Spencer turns Stockman—with a single N—into a put-upon woman and this strategy, which might seem feminist at first glance, backfires. Part of the complexity of Ibsen’s Stockmann is that he’s an egomaniac—and a sexist. He bosses his wife around—“Go home and look after your house and leave me to look after the community”—and there’s an ongoing gag about how he can’t remember the maid’s name. At one point, he refers to her as “the girl who always has soot on her nose.”*

Stockmann’s arrogance is the cancer in his zealotry. He has a legitimate point to make, but he also regards himself as one of “the scattered few amongst us who have absorbed new and vigorous truths.” He even declares that “all who live by lies ought to be exterminated like vermin!”

By the end of Ibsen’s play, Stockmann is speculating about experimenting on curs, which is how he frames the education of impoverished boys. In Spencer’s version, Stockman faces the future bravely: “The strong must sometimes learn to be lonely.” Ibsen’s Stockmann says something similar—but, in Ibsen’s telling, the context loads that line with irony.

In Spencer’s adaptation, the good doctor starts off heroic and stays heroic. She is a green feminist warrior working in a town in BC’s interior, which is swell, except that it’s also two-dimensional, which means that it’s hard to stay awake for it.

By the way, I’m not saying that Stockman’s arrogance can’t work if the character is a woman; I’m simply saying that Spencer makes Stockman a woman—and almost completely lets the arrogance go.

And that’s not the only problem that Spencer encounters. In the original, much of the tension revolves around whether or not Stockmann’s damning report will be published. In the 2018 update, that report is heading for publication on the town’s online news outlet. What that falls through, she dithers, but why doesn’t she just go straight to Facebook or to larger media services, who would gobble the item up?

And then there’s the question of style. Although Ibsen is hailed as the father of naturalism, all things are relative: he was writing in a period in which melodrama was the norm and, by today’s standards, his plays appear quite melodramatic in tone.
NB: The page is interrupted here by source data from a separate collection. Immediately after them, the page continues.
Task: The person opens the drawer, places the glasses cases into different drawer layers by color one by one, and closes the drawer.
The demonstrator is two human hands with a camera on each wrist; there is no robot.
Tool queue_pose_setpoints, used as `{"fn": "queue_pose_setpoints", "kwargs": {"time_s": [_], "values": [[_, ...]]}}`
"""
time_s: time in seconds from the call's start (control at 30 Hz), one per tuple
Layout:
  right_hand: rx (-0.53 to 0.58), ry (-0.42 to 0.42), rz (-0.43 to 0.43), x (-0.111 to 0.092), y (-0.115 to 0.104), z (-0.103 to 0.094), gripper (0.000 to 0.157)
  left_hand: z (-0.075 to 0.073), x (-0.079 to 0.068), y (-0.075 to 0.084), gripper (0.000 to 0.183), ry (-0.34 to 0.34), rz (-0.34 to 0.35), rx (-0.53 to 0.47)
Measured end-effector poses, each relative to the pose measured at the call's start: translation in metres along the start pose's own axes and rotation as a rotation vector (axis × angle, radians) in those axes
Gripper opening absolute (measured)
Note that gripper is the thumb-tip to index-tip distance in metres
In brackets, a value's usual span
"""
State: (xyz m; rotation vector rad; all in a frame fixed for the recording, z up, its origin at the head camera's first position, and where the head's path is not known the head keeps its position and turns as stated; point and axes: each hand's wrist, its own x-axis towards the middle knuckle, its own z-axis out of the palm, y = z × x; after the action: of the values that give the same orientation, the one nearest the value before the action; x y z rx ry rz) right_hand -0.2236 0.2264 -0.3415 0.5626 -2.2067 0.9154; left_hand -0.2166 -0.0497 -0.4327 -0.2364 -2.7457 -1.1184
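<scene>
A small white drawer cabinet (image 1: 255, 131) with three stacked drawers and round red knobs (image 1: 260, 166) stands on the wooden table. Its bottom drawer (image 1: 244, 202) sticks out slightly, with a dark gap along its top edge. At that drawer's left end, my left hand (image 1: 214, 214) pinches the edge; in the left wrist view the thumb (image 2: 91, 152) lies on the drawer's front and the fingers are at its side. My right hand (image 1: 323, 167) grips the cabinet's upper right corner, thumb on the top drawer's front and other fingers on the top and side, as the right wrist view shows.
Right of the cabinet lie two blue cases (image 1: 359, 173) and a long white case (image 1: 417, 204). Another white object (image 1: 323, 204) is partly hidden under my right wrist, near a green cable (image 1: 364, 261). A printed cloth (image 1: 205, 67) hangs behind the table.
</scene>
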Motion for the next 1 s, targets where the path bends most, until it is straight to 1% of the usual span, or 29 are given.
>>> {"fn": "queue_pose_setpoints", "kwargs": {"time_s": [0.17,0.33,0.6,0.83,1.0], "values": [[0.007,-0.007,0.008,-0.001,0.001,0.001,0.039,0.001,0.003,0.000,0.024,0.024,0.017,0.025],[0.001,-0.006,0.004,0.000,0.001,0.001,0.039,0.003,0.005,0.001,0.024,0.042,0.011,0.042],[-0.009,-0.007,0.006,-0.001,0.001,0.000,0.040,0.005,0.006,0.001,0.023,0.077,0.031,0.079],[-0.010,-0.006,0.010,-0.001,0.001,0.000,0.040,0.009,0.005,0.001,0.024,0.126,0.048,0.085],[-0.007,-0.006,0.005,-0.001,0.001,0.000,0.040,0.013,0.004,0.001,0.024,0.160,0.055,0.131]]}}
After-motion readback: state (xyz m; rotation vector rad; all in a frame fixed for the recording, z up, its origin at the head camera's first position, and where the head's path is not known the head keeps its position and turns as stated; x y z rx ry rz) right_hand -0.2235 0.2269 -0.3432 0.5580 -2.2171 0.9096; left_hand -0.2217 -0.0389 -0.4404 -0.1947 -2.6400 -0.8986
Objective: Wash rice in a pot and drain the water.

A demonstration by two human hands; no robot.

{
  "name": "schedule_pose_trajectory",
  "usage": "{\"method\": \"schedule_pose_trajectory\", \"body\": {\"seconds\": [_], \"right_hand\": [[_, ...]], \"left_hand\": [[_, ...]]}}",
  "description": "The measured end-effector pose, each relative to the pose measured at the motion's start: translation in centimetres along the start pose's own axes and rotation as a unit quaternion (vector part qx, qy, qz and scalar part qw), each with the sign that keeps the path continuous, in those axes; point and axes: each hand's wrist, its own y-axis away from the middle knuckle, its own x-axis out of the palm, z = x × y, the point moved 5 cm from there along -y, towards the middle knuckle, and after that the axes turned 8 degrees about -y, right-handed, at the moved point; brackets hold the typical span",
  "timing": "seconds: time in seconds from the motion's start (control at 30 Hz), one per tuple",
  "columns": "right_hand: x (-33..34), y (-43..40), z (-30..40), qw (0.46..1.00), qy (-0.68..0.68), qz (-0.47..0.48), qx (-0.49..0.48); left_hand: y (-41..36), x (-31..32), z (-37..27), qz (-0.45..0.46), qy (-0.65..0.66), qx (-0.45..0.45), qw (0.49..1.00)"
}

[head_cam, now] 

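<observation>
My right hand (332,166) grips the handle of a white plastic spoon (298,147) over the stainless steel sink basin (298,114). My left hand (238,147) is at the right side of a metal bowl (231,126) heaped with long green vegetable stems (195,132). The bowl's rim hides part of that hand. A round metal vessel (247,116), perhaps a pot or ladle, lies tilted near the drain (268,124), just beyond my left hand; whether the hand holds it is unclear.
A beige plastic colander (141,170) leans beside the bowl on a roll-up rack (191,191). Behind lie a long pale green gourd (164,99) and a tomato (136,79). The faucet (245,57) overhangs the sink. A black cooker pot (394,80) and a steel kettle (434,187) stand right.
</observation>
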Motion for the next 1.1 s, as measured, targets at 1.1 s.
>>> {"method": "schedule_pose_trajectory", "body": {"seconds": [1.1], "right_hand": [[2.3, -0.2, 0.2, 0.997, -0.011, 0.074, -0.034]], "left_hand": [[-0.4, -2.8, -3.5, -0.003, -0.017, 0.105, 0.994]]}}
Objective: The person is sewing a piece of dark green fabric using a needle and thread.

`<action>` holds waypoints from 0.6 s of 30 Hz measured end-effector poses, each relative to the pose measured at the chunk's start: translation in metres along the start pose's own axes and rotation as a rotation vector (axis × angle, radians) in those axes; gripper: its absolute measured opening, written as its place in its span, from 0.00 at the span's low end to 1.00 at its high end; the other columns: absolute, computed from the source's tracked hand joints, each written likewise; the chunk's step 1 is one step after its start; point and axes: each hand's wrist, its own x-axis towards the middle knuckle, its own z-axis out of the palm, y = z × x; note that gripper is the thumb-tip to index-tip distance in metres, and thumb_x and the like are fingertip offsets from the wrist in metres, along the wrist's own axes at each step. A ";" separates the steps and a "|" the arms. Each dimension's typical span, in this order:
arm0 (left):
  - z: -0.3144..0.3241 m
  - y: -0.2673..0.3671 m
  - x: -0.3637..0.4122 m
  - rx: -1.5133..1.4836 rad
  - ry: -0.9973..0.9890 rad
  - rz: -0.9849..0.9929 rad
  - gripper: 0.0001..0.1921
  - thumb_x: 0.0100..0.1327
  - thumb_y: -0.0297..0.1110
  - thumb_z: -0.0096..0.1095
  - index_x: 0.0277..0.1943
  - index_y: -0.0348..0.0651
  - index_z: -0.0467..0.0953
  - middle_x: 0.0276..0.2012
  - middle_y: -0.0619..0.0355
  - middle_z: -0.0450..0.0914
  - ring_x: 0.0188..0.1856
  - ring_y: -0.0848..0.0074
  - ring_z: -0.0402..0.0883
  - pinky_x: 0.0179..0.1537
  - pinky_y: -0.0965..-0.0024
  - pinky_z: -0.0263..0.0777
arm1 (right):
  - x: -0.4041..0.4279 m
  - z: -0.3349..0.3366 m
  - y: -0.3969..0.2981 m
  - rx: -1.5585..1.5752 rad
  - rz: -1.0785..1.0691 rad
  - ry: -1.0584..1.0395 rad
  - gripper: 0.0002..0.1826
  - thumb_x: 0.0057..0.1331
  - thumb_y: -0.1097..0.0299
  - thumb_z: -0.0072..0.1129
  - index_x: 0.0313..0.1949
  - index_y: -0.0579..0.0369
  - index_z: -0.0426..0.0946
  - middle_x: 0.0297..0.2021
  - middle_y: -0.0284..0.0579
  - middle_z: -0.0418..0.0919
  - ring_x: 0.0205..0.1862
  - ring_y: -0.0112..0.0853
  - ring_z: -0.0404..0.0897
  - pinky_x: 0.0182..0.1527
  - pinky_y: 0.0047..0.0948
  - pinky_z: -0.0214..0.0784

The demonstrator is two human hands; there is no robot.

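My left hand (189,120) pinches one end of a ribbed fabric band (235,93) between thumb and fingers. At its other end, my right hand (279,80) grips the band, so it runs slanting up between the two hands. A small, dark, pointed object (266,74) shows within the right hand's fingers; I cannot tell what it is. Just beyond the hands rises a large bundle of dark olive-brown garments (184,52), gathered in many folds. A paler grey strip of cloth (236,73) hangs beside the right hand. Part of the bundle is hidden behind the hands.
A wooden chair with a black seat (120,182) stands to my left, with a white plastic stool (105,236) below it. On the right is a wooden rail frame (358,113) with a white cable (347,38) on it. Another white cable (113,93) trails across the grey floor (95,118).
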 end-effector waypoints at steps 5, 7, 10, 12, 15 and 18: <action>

As a director, Spencer doesn’t seem to know what to do with that. Naturalism seems to be the goal, but many of the players—notably Donna Soares as a web publisher and Sharon Crandall as Stockman’s sister-in-law—overact. Playing Peter Stockman, the doctor’s conservative brother and mayor of the town, Paul Herbert is darkly insinuating in a heightened but elegant manner that’s appropriate to melodrama. And, in a very impressive performance, Jenn Griffin is seamlessly credible in a naturalistic way as Dr. Stockman. So some of the performances work, but they shouldn’t be all over the map like this—and that’s the director’s lookout.

I don’t know what Spencer’s intention was, of course, but, looking at it from the outside, I’d say that she has refitted An Enemy of the People according to today’s political orthodoxies—even though a major appeal of the original is that it undermines such easy certainties.

THE ENEMYAdapted from Henrik Ibsen’s An Enemy of the People by Donna Spencer. Directed by Donna Spencer. A Firehall Arts Centre production at the Firehall Arts Centre on Wednesday, November 14.  Continues until December 1.Tickets.

* I read the R. Farquharson Sharp translation. In a program note, Spencer says that she drew on several translations and adaptations.